Imprensa, massa e poder
Os jornais desta terça-feira (10/3) procuram marcar a reação de moradores de algumas cidades do Sul e do Sudeste à aparição da presidente Dilma Rousseff na televisão, na noite de domingo (9/3), como um divisor de águas no embate político que convulsiona as instituições da República.
Numa curiosa unanimidade, como se os três principais diários de circulação nacional fossem editados numa mesma sala, o evento é apresentado como o ponto de inflexão a partir do qual se institucionaliza um novo momento no longo processo de desgaste promovido pela imprensa.
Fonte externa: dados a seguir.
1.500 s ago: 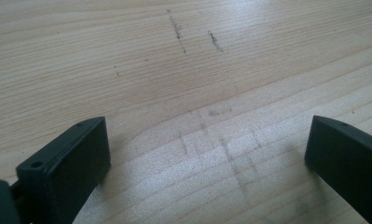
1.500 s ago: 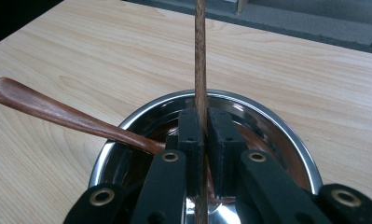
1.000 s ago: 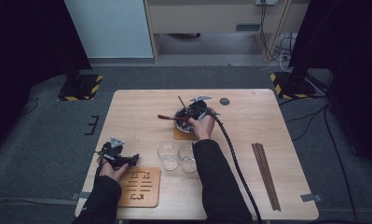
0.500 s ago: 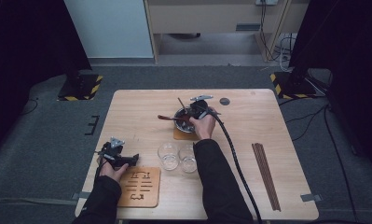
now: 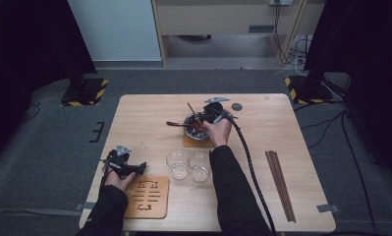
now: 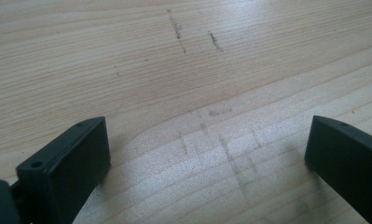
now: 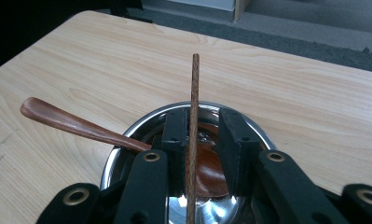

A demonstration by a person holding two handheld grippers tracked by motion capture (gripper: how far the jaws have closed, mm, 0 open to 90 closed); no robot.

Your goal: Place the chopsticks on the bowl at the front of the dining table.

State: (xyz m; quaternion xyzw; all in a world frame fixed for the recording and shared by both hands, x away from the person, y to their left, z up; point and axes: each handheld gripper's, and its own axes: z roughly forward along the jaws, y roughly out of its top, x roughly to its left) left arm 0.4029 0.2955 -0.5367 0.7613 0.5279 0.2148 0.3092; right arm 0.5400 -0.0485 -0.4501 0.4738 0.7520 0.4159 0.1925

As edições dos jornais seguem uma linha proposta pelos principais noticiosos da TV na noite anterior, quando o protesto foi tratado como uma reação espontânea de parte da população ao conteúdo do discurso presidencial, principalmente ao fato de a presidente da República ter pedido "paciência" pelas medidas econômicas que estão sendo adotadas.
Acontece que o barulho nas janelas eclodiu antes que ela começasse a falar, ou seja, as pessoas que se manifestaram nem ficaram conhecendo o teor do discurso.
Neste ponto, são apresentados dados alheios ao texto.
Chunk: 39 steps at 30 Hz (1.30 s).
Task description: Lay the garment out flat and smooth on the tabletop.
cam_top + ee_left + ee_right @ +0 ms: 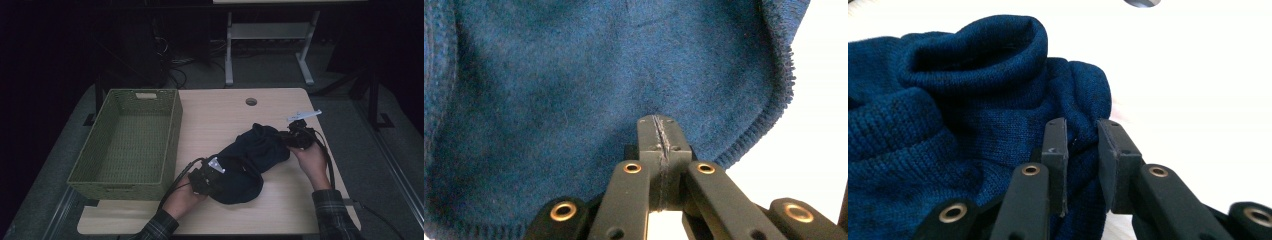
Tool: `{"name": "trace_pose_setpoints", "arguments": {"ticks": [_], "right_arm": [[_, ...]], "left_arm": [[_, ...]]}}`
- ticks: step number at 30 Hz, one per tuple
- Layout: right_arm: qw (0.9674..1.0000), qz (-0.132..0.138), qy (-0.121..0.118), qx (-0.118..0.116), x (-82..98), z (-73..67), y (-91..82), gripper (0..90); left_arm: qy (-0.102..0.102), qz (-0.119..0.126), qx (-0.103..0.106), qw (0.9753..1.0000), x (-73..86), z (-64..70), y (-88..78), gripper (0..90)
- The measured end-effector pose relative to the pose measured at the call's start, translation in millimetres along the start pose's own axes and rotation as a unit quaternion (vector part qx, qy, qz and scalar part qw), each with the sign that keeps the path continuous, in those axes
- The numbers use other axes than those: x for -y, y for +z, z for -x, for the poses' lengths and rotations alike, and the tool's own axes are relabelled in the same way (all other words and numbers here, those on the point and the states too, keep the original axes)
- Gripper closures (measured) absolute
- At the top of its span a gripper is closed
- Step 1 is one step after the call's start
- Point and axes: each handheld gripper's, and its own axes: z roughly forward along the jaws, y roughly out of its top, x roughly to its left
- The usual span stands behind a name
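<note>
A dark blue knitted garment (252,157) lies bunched on the light wooden table (220,112). At its near-left end is my left gripper (215,176). In the left gripper view the jaws are shut, tips (659,132) together over the cloth (574,75), and I cannot tell whether fabric is caught. At the garment's far-right end my right gripper (290,139) points into it. In the right gripper view a fold of the knit (973,100) is pinched between the pads of that gripper (1082,142).
A green woven basket (172,135), with nothing in it, stands on the left part of the table. A round cable hole (251,101) is near the far edge. Behind the table stands a white desk frame (229,50) on the floor.
</note>
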Motion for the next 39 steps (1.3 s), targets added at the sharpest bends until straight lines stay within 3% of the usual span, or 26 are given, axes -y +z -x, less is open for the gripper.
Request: {"name": "trace_pose_setpoints", "arguments": {"ticks": [4,13,14,22,26,33,37,39], "right_arm": [[0.9999,0.003,-0.009,0.011,-9.0,3.2,-5.9,74.8],[0.9991,0.0,-0.018,0.039,-34.4,25.9,-8.5,75.0],[0.999,-0.005,-0.009,0.043,-37.0,34.8,-4.7,75.0],[0.9979,-0.034,0.015,0.053,-34.0,64.9,23.7,75.1],[0.9972,-0.046,0.033,0.05,-26.6,73.2,39.4,75.1],[0.9956,-0.067,0.046,0.047,-12.8,75.4,58.6,74.6],[0.9962,-0.06,0.054,0.032,-11.1,75.4,58.4,66.3],[0.9973,-0.04,0.055,0.027,-14.3,74.5,47.5,54.9]], "left_arm": [[0.005,-0.004,-0.003,1.0,-0.3,-0.1,-0.3,89.9],[0.004,-0.005,-0.003,1.0,-0.5,0.3,-0.3,89.9],[0.005,-0.005,-0.003,1.0,-0.5,0.4,-0.4,89.9],[0.006,-0.006,-0.005,0.9999,-0.9,1.2,-0.4,90.0],[0.003,-0.004,-0.004,1.0,-0.8,1.3,-0.2,90.0],[0.005,-0.004,-0.007,1.0,-1.0,1.9,-0.1,90.0],[0.006,-0.004,-0.007,1.0,-1.0,1.8,-0.1,90.0],[0.008,-0.003,-0.002,1.0,-0.5,0.5,-0.3,90.0]]}}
Mas não se pode dizer que a imprensa brasileira é incoerente.
O que explica essa aparente contradição é a linha adotada agora por todos os jornais e vocalizada por alguns representantes da oposição: trata-se de promover o desgaste contínuo da imagem da presidente, impedindo que governe – mas com o cuidado de evitar que o governo fique paralisado.
Até mesmo o ex-presidente Fernando Henrique Cardoso foi alistado entre os porta-vozes dedicados a manter a pressão sob controle.
Em discurso e entrevista, ele afirma que os atores políticos vão tomar a frente do movimento que eclodiu nas redes sociais, estimulado pela mídia.
Em suma, o que dizem os diários nas entrelinhas é que a oposição viu no bater de panelas e nos xingamentos uma oportunidade de liderar o protesto nas cidades e nas classe sociais onde a presidente teve menos votos, para transformar esse descontentamento regional e classista em um movimento de caráter nacional.
Essa é a possibilidade que os conselheiros de comunicação da presidente da República não viram, quando recomendaram que ela fosse à TV pedir a compreensão da sociedade para as medidas de correção na economia.
Os assessores da presidente ainda acham que esse embate se dá no campo da razão.
O impulso de destruição
O que está em curso é uma velha lição ditada em 1960 pelo ensaísta Elias Canetti: a boa condução do rebanho consiste em mantê-lo em marcha na direção e velocidade desejadas, sem permitir que iniciativas individuais retardem ou atrapalhem a caminhada.
As vaias e o barulho das panelas indicam que o núcleo dos descontentes está maduro para sair de casa e engrossar a manifestação marcada para o dia 15, mas os líderes da oposição e a imprensa estão de olho naquilo que Canetti chamou de "descarga" e "impulso de destruição".
O que unificou os cidadãos de renda elevada, na noite de domingo, foi a imagem da presidente Dilma Rousseff na televisão, não seu discurso.
O que os jornais tentam fazer, dois dias depois, é uma racionalização da descarga de irracionalidade – processo que unifica os componentes dessa massa que são, por sua natureza, extremamente individualistas.
Analisar os pontos do discurso, como fazem alguns jornalistas, é parte do processo de legitimação do que vem em seguida: o impulso de destruição.
A oposição busca o poder político, a imprensa busca o poder econômico por meio da política.
Para fazer funcionar sua estratégia de conquistar o que não obtiveram nas urnas, a oposição e a imprensa precisam que a pressão social alcance todas as regiões do País, ou pelo menos a maioria das capitais.
Mas não podem permitir que o movimento saia de controle, ou seja, é preciso criar as condições para a eclosão da descarga, mas estabelecer a priori um limite para a ação.
Por que? Simplesmente porque a massa não pode ser controlada no impulso de destruição.
Para obter um consenso mínimo, a aliança liderada pela imprensa precisa cooptar a classe média emergente nos bairros que não aderiram ao protesto – ou garantir que as maiorias permaneçam silenciosas.
Não é por outra razão que os jornais tratam de avalizar algumas lideranças de movimentos que, até a véspera, só existiam no ambiente virtual das redes digitais – entre eles um menino de 19 anos que mal consegue articular duas frases com sentido completo.
O principal entre os muitos erros do governo nesse embate é considerar que a razão pode predominar no ambiente comunicacional envenenado e radicalizado pelas grandes corporações de mídia.